■ TASK TO COMPLETE
The answer must repeat each line of the material exactly.

■ MATERIAL PROVIDED
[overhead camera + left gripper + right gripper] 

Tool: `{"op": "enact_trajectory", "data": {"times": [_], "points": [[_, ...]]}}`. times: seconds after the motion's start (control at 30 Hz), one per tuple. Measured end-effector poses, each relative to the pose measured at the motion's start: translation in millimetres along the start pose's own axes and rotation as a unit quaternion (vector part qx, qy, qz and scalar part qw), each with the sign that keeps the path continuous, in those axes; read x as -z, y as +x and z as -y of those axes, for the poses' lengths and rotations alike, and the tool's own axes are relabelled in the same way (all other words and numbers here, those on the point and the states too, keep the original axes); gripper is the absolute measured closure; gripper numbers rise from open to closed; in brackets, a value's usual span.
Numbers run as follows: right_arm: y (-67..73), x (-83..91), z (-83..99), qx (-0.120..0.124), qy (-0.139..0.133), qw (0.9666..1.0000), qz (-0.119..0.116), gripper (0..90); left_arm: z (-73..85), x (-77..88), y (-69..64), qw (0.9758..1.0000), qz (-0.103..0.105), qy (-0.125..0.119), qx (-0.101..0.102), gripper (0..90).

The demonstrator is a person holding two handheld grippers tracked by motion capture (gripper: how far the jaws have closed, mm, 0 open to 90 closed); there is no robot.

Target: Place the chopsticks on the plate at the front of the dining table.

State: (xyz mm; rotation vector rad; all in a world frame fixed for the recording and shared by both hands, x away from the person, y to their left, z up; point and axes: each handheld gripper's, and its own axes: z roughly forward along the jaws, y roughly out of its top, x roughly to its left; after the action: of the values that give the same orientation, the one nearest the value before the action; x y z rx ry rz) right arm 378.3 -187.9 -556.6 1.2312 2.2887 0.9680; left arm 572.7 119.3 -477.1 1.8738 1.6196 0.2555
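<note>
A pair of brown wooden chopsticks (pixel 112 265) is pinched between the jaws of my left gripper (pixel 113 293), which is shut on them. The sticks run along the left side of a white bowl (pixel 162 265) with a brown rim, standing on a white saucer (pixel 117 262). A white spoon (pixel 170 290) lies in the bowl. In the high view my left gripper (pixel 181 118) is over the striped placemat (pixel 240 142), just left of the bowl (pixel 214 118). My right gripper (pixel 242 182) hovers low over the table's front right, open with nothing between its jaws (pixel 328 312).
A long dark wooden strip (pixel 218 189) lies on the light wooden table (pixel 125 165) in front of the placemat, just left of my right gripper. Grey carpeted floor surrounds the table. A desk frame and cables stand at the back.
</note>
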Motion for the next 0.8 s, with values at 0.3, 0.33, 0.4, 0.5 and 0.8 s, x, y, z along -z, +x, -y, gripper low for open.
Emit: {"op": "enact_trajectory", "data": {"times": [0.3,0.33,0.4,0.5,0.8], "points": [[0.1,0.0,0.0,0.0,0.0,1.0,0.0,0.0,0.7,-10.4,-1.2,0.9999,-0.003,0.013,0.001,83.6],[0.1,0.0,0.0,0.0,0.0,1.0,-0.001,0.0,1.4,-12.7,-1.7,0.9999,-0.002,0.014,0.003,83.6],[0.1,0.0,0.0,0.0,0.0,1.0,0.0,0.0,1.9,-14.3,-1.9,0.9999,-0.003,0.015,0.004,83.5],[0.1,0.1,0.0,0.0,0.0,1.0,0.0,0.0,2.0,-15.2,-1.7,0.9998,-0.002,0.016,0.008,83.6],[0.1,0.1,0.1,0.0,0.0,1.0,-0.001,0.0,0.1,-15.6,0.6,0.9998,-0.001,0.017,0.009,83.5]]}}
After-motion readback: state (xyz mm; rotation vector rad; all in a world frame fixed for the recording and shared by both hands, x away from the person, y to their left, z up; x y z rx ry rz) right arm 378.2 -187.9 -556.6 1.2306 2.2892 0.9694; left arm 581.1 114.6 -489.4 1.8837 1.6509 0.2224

■ SOLUTION TO THIS EXERCISE
[overhead camera + left gripper + right gripper] 

Tool: `{"op": "enact_trajectory", "data": {"times": [_], "points": [[_, ...]]}}`. times: seconds after the motion's start (control at 30 Hz), one per tuple. Measured end-effector poses, each relative to the pose measured at the motion's start: translation in millimetres along the start pose's own axes and rotation as a unit quaternion (vector part qx, qy, qz and scalar part qw), each with the sign that keeps the path continuous, in those axes; read x as -z, y as +x and z as -y of those axes, for the poses' lengths and rotations alike, and the tool's own axes are relabelled in the same way (all other words and numbers here, those on the point and the states too, keep the original axes); gripper is the absolute measured closure; gripper numbers rise from open to closed; in brackets, a value's usual span.
Numbers run as follows: right_arm: y (-67..73), x (-83..91), z (-83..99), qx (-0.120..0.124), qy (-0.139..0.133), qw (0.9666..1.0000), qz (-0.119..0.116), gripper (0..90); left_arm: z (-73..85), x (-77..88), y (-69..64), qw (0.9758..1.0000), qz (-0.103..0.105), qy (-0.125..0.119), qx (-0.101..0.102), gripper (0..90).

The demonstrator is a person holding two handheld grippers tracked by motion capture (gripper: how far the jaws have closed, mm, 0 open to 90 closed); there is no robot.

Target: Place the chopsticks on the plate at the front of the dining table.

State: (xyz mm; rotation vector rad; all in a world frame fixed for the recording and shared by both hands, x away from the person, y to their left, z up; point and axes: each handheld gripper's, and its own axes: z roughly forward along the jaws, y roughly out of its top, x roughly to its left; after the action: of the values that give the same orientation, the one nearest the value before the action; x y z rx ry rz) right arm 378.3 -187.9 -556.6 1.2312 2.2887 0.9680; left arm 572.7 119.3 -477.1 1.8738 1.6196 0.2555
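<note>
A pair of brown wooden chopsticks (pixel 112 265) is pinched between the jaws of my left gripper (pixel 113 293), which is shut on them. The sticks run along the left side of a white bowl (pixel 162 265) with a brown rim, standing on a white saucer (pixel 117 262). A white spoon (pixel 170 290) lies in the bowl. In the high view my left gripper (pixel 181 118) is over the striped placemat (pixel 240 142), just left of the bowl (pixel 214 118). My right gripper (pixel 242 182) hovers low over the table's front right, open with nothing between its jaws (pixel 328 312).
A long dark wooden strip (pixel 218 189) lies on the light wooden table (pixel 125 165) in front of the placemat, just left of my right gripper. Grey carpeted floor surrounds the table. A desk frame and cables stand at the back.
</note>
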Motion for the next 0.8 s, with values at 0.3, 0.33, 0.4, 0.5 and 0.8 s, x, y, z along -z, +x, -y, gripper low for open.
Emit: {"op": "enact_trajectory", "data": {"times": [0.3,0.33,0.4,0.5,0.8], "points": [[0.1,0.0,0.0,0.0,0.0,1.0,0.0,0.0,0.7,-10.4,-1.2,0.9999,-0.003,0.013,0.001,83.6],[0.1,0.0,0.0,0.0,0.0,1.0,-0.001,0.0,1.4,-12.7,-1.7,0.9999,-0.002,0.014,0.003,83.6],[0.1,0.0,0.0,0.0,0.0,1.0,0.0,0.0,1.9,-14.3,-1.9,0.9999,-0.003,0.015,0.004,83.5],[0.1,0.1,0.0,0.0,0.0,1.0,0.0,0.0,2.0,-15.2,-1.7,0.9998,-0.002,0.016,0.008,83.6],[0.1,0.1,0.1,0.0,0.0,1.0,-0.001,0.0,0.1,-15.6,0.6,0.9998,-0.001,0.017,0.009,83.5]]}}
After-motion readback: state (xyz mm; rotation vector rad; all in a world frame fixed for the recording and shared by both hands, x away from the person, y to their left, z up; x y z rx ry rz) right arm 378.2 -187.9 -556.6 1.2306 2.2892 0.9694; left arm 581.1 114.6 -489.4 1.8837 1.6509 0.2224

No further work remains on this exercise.